ASSIGNED TASK → Each line of the listing that contains "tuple" should be found and copied.

*** Begin section ***

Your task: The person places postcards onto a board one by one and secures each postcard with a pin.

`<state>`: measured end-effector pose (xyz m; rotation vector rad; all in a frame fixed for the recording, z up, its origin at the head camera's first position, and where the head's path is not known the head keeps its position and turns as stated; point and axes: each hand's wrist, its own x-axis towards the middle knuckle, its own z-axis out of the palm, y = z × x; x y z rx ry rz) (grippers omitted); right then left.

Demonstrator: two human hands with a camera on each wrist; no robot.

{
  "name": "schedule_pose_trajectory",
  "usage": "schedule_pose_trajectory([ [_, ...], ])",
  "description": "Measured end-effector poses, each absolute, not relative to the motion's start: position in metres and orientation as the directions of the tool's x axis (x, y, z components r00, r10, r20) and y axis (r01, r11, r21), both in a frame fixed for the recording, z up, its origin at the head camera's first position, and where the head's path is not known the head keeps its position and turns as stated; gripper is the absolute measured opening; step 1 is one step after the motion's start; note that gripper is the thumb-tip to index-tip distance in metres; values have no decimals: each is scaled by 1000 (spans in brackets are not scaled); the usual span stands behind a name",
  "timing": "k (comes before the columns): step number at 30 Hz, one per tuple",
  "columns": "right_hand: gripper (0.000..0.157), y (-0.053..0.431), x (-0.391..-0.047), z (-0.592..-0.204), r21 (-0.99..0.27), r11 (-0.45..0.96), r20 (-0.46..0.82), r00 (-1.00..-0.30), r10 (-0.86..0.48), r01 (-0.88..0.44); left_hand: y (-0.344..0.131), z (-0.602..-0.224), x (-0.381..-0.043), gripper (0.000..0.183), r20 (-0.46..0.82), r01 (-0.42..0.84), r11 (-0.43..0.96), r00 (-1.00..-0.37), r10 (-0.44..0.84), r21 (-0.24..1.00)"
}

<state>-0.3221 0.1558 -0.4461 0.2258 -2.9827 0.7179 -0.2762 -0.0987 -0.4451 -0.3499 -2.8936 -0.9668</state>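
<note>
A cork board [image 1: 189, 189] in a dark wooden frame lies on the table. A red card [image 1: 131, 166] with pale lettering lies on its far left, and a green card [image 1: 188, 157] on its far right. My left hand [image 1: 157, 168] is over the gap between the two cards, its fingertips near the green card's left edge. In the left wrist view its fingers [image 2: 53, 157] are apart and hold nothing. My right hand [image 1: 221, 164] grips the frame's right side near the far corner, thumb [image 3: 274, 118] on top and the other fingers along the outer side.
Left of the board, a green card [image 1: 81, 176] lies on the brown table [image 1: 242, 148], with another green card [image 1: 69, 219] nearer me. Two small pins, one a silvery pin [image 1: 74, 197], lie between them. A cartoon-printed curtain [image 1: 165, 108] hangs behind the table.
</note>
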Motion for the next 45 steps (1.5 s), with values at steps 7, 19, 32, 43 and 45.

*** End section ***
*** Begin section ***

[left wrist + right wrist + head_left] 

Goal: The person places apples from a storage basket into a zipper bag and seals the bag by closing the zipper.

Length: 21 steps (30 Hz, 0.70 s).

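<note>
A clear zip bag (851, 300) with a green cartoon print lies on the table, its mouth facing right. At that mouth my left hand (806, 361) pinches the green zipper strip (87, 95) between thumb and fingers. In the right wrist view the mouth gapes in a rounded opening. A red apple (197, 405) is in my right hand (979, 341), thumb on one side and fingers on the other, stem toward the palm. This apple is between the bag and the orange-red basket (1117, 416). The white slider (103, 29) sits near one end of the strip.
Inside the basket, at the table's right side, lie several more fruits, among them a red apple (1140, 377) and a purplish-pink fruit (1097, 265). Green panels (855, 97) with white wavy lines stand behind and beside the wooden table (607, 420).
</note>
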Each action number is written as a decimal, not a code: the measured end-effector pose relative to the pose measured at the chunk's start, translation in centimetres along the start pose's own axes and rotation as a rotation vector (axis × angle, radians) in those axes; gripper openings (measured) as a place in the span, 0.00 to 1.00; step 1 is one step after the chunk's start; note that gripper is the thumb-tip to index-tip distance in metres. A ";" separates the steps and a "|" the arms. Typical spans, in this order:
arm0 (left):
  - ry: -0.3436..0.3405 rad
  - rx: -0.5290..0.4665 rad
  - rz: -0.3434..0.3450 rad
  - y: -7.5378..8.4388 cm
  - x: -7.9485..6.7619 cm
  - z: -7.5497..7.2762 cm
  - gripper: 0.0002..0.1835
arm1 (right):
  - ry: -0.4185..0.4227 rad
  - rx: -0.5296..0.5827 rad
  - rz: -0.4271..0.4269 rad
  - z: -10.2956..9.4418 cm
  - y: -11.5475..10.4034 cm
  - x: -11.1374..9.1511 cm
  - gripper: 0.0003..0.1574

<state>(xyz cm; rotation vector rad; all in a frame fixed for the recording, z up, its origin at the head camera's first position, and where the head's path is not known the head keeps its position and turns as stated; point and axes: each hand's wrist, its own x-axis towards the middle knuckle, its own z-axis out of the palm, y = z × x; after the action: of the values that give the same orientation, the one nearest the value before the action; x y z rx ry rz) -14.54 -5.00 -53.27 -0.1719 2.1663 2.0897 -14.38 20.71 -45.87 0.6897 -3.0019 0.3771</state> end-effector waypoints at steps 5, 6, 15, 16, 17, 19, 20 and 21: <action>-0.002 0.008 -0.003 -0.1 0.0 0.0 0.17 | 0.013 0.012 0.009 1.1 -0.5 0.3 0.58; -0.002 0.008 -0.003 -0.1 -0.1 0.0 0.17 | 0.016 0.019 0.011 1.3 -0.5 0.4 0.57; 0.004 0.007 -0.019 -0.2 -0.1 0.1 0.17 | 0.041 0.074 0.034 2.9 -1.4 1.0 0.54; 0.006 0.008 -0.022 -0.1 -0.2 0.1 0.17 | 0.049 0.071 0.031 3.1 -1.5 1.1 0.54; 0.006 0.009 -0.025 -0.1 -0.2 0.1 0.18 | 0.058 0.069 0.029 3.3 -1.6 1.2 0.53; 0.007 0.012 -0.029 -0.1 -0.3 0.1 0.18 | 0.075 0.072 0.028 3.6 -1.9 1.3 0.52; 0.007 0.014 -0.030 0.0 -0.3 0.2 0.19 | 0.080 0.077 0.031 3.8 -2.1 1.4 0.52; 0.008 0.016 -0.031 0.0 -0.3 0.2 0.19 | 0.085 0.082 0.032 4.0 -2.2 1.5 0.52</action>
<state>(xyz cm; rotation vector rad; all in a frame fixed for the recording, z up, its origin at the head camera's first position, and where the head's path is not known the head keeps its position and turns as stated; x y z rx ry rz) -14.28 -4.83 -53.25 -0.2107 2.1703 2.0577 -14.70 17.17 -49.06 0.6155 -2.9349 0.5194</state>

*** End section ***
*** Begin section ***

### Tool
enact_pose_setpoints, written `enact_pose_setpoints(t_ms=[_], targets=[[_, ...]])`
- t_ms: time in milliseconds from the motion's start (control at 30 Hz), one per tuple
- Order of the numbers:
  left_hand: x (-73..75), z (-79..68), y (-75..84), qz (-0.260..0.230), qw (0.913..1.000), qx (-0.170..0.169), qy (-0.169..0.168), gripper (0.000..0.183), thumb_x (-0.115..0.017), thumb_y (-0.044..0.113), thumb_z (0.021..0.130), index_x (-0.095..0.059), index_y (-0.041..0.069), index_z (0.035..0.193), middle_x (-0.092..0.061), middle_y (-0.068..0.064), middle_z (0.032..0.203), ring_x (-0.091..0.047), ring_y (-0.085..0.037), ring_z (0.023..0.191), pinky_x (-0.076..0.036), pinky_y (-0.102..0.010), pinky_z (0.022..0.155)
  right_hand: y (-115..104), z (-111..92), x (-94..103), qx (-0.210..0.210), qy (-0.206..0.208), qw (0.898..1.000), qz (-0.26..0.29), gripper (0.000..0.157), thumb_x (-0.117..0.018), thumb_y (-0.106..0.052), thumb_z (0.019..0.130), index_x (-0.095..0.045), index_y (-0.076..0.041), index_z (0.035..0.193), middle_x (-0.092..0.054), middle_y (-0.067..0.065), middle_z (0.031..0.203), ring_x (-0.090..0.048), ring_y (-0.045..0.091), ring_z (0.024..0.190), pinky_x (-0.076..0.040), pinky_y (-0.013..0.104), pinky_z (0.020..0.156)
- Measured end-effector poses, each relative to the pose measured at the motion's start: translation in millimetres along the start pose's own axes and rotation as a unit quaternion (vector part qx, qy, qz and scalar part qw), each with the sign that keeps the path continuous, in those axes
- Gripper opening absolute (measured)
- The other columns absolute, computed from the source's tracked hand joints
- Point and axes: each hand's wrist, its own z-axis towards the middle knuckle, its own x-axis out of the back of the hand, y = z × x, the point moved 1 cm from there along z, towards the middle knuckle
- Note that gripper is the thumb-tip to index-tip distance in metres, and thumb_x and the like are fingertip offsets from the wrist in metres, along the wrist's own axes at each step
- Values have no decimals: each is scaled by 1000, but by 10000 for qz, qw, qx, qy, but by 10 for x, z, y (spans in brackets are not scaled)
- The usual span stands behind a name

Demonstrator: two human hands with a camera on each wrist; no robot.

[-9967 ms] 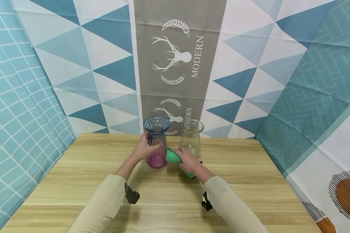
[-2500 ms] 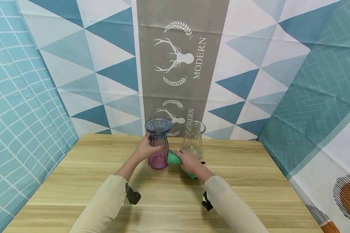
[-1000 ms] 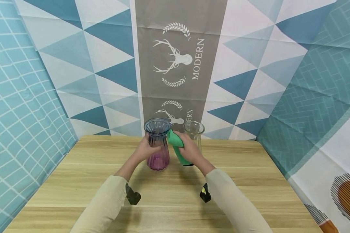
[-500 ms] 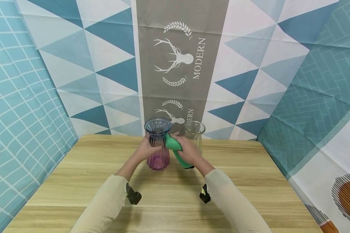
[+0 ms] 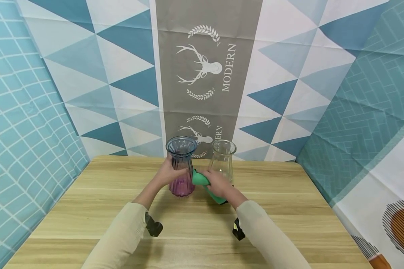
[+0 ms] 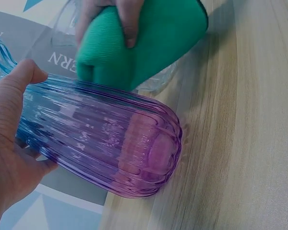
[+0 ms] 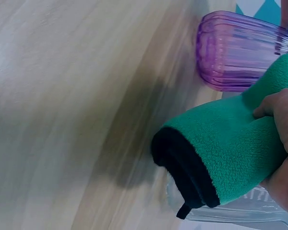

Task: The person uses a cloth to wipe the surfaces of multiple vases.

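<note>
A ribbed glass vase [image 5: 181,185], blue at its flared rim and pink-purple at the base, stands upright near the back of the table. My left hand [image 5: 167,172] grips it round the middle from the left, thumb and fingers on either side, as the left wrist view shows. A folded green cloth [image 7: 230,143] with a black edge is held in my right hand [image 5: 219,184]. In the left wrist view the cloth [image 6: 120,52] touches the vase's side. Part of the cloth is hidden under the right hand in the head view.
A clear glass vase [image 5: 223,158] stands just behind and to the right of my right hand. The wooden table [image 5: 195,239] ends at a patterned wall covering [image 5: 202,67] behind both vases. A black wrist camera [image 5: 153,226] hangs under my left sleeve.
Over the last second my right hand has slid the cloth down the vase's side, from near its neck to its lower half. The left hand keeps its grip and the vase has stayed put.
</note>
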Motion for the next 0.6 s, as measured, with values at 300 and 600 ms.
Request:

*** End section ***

EXERCISE RESPONSE →
  "timing": "k (comes before the columns): step number at 30 Hz, one per tuple",
- t_ms: time in milliseconds from the motion's start (control at 30 Hz), one per tuple

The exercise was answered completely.